Your instructions: Find the lines below in which the string "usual" occurs. Copy each one.

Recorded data

┄┄┄┄┄┄

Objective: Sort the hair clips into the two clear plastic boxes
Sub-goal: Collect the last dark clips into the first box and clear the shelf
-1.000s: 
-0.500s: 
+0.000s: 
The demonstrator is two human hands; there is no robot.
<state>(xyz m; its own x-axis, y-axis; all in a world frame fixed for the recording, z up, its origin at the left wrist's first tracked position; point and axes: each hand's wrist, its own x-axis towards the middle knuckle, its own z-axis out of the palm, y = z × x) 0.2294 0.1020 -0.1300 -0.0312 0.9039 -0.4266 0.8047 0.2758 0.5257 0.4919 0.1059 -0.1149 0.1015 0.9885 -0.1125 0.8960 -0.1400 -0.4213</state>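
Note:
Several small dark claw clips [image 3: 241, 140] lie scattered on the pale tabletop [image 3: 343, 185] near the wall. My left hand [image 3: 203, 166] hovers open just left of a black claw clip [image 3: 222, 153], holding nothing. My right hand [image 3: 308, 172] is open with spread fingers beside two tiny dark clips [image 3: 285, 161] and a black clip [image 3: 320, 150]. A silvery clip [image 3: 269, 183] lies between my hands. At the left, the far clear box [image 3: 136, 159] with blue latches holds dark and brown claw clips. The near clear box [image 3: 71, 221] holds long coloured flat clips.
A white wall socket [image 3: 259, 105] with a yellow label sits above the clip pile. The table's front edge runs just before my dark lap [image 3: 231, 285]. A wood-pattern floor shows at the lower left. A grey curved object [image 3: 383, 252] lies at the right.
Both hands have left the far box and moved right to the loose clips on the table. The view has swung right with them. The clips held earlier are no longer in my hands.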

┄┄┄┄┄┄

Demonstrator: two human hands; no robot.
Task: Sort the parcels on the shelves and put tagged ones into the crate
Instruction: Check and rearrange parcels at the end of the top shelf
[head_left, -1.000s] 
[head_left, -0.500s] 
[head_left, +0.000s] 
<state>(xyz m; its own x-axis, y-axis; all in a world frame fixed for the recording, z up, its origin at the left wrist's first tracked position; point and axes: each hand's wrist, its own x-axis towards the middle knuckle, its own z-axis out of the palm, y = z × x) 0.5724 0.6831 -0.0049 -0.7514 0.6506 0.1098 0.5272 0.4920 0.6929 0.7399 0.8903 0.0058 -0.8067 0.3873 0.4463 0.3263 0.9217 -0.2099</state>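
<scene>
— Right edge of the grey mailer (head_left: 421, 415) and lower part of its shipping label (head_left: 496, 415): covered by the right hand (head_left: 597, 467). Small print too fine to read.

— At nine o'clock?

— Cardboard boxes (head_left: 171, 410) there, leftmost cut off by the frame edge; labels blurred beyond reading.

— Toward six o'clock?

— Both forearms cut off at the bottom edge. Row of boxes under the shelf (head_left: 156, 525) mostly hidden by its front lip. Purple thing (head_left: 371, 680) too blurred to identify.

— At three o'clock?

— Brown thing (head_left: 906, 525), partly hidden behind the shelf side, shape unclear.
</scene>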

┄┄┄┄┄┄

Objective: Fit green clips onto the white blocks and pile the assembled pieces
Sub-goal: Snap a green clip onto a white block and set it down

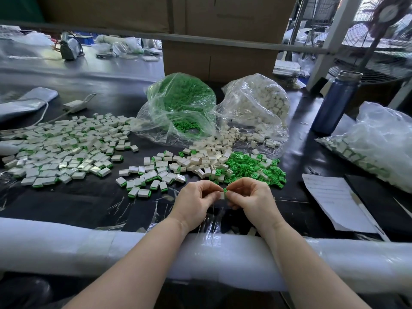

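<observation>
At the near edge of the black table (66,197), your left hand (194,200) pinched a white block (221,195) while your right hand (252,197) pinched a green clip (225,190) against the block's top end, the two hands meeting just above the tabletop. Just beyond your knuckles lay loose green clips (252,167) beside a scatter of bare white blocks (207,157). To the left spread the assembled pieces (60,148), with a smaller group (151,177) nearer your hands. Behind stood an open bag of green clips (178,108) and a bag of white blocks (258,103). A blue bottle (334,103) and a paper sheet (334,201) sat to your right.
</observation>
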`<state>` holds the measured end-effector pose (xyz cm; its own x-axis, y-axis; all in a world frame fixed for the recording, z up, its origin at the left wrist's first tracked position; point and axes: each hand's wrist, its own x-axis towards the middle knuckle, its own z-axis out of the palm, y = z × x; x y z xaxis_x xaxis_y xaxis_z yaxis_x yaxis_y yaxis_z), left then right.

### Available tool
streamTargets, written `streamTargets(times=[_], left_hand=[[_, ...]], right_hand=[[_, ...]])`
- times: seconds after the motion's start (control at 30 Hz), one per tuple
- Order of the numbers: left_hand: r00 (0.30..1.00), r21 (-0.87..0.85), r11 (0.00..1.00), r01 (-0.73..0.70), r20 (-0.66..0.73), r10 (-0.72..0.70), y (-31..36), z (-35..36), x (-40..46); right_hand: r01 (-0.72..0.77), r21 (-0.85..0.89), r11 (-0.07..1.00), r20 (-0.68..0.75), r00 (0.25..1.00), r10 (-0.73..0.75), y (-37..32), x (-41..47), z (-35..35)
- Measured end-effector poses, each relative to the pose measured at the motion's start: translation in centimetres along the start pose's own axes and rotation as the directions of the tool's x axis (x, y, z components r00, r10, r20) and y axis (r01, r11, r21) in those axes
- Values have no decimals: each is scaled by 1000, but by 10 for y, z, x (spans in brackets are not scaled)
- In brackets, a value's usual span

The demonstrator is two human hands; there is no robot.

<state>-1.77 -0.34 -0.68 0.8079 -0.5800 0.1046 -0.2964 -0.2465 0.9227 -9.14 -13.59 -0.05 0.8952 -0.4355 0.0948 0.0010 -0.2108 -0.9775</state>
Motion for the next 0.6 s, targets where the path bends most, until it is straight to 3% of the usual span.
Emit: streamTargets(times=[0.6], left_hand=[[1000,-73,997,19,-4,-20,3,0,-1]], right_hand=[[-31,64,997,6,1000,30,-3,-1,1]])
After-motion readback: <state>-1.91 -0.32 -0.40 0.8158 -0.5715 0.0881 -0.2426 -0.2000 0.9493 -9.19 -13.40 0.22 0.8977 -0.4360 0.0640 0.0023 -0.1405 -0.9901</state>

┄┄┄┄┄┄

Exercise result:
- In brackets, a value's usual span
Motion for the next 0.6 s, targets where the path bends most, until it is straight to 3% of the usual span.

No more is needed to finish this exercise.